15 Mayıs 2008 Perşembe

Deniz vs Taha Akyol



Bu ay Red dergisi ( severek izliyoruz ) kapağına onun o en bilinen resmini koymuş ve altına " Deniz Olunmalı " yazmış. Böyle bir miras altında ezilen ülke gençliğine aslında durması gerektiği yeri ve olması gerektiği kişiyi işaret etmeye çalışmış. Bu yıl sadece devrimci ve sol basında değil, Doğan Medya'ya bağlı bütün organlar dahil olmak üzere gericiliği ve ırkçılığından şüphe etmediğimiz o bildik guruplar haricinde bütün medyada 6 Mayıs günü yapılan anmalar geniş yer buldu. Görüntülü ve yazılı olarak ilk defa bu 36 yıldır süren etkinliklere medyanın ilgisi bu kadar yoğundu. gerçi iki gün önce Taha Akyol biraz dengelmeye çalıştı mevzuyu ve Leninizmin ve Marksizmin öldüğüne vurgu yaparak Deniz Gezmiş'lerin idamından duyduğu büyük üzüntüyü ( bkz: timsah gözyaşları ) dile getiridi ve hatta " keşke yaşasalardı " dedi. Kendisinden beklenilen bu " sağduyulu " yaklaşımın altyapısını bir haftadır yazdığı " Türkiye'nin gerçek bir sosyal demokrat partiye ihtiyacı var " tespitleriyle yapıyordu zaten.

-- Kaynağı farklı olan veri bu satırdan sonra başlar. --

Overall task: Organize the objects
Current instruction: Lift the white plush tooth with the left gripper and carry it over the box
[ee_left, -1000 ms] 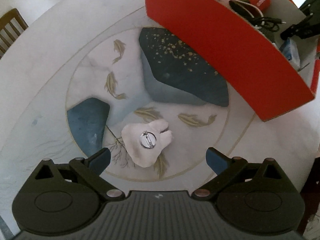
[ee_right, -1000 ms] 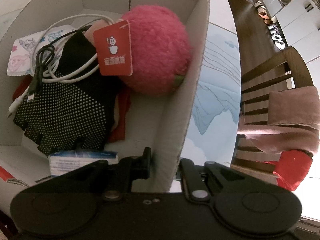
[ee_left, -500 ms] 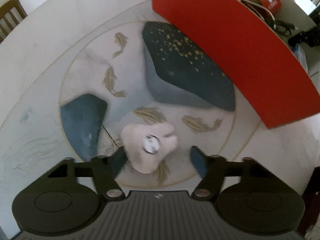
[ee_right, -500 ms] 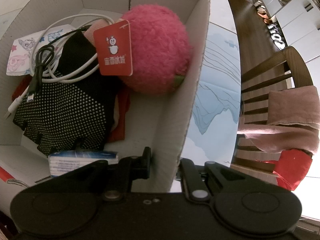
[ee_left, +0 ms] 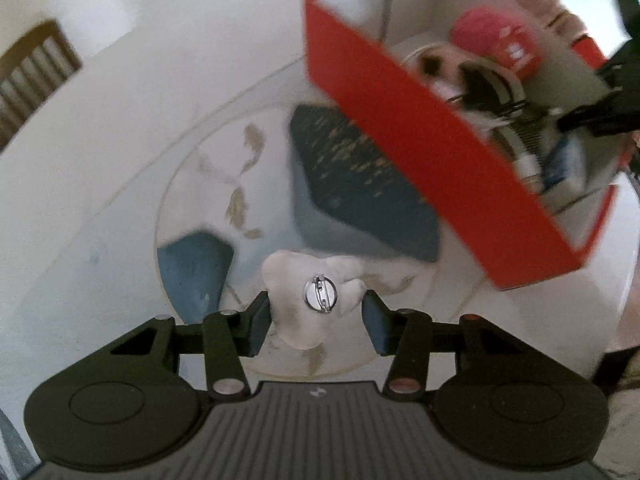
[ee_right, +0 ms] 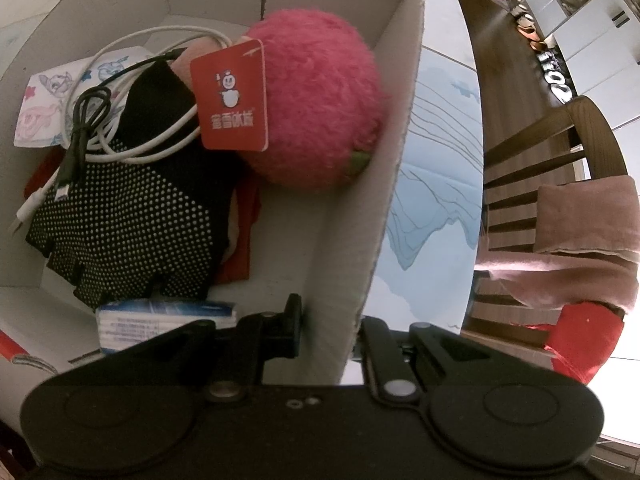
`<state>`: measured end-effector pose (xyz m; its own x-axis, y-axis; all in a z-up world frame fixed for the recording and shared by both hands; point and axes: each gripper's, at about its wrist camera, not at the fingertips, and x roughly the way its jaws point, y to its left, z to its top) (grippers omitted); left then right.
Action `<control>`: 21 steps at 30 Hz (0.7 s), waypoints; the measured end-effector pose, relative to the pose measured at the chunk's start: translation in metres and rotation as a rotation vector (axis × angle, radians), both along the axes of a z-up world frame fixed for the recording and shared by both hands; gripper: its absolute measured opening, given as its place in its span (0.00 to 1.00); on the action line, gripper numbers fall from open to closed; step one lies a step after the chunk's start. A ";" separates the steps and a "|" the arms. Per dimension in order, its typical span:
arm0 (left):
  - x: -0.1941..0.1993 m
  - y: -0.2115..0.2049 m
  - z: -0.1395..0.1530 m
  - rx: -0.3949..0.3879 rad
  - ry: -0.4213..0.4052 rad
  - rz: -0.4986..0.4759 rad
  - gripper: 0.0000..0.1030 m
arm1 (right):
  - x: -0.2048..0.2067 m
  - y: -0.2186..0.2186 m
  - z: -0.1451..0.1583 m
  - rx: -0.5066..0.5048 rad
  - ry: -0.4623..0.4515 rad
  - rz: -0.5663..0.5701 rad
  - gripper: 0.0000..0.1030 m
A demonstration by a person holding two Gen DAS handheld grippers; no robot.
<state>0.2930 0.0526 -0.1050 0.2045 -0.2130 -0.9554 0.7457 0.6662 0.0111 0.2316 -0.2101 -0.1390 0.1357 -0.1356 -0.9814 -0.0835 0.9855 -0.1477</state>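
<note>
A white tooth-shaped plush badge point(ee_left: 294, 280), its round metal pin back facing up, sits between the blue pads of my left gripper point(ee_left: 316, 320). The jaws are closing, and both pads press its sides as it hangs just above the painted round table point(ee_left: 100, 160). The red cardboard box point(ee_left: 440, 152) stands to the upper right. My right gripper point(ee_right: 330, 332) is shut on the box's white side wall point(ee_right: 384, 184). One finger is inside the box and one outside.
The box holds a pink plush ball point(ee_right: 320, 108) with a red tag, a black dotted glove point(ee_right: 132, 216), coiled cables point(ee_right: 120, 128), a printed packet point(ee_right: 48, 104) and a tissue pack point(ee_right: 160, 316). A wooden chair point(ee_right: 560, 160) with pink cloth stands beside the table.
My left jaws came in from wide open onto the white badge, then rose with it, so the box's inside now shows. The right gripper has not moved.
</note>
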 end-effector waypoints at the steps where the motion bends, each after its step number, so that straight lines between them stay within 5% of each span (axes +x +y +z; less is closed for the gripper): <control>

Onunla aynı üniversite sıralarını paylaşırken bildiğimiz bir " ülkücü " olarak idam edildiği gün aldığın Tercüman gazetesinin manşetinde " ömürleri suç işlemekle geçmişti " yazıyordu Taha Akyol! Kime ne hikaye anlatıyorsun, genç olmanın verdiği hafiflikle " faşistlik " ( faşhing diye bir deyim türetmiş okulda arkadaşlar bu arada, çok hoş... ) yapmanı hoş görüp senin bu kocamış halinle bile göz göre göre " sosyalizm " düşmanlığı yaptığını unutacak mıyız hemen? Bırak bu işleri, sağcısın sen sağcı kal en güzeli. Birde emin ol seni bundan elli yıl sonra kimse hatırlamayacak, ne yazdığın yazılar, ne de yaptığın sağcı programlarla dünyaya en ufak bir işaret bırakamadın o silaha sarılmak ile suçladığın Deniz Gezmiş'lerin resimleri ise hep bu ülkenin aydınlık gençlerinin duvarlarında asılı kalacak.